Joey Calistri (born November 20, 1993) is an American former professional soccer player.

Career

Youth College
Calistri initially learned his skills at Deerfield High School in Deerfield, Illinois.

Calistri was a member of the Chicago Fire Academy for three seasons before spending his college career at Northwestern University.

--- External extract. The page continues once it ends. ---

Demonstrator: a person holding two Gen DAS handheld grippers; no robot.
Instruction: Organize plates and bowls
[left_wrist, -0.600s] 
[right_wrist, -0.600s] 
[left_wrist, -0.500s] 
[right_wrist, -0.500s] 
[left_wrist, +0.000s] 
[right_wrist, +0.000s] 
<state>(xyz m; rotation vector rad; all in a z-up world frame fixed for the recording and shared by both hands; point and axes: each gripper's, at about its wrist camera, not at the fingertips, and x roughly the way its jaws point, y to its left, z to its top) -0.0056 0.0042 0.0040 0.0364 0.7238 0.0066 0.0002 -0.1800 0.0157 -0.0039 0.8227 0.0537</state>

Calistri also played in the Premier Development League for Chicago Fire U-23.

Professional
On December 17, 2015, Calistri signed a homegrown contract with the Chicago Fire.

He made his professional debut on March 6, 2016 as an 81st-minute substitute during a 3–4 defeat to New York City FC.

Calistri signed with USL side Saint Louis FC on January 17, 2018.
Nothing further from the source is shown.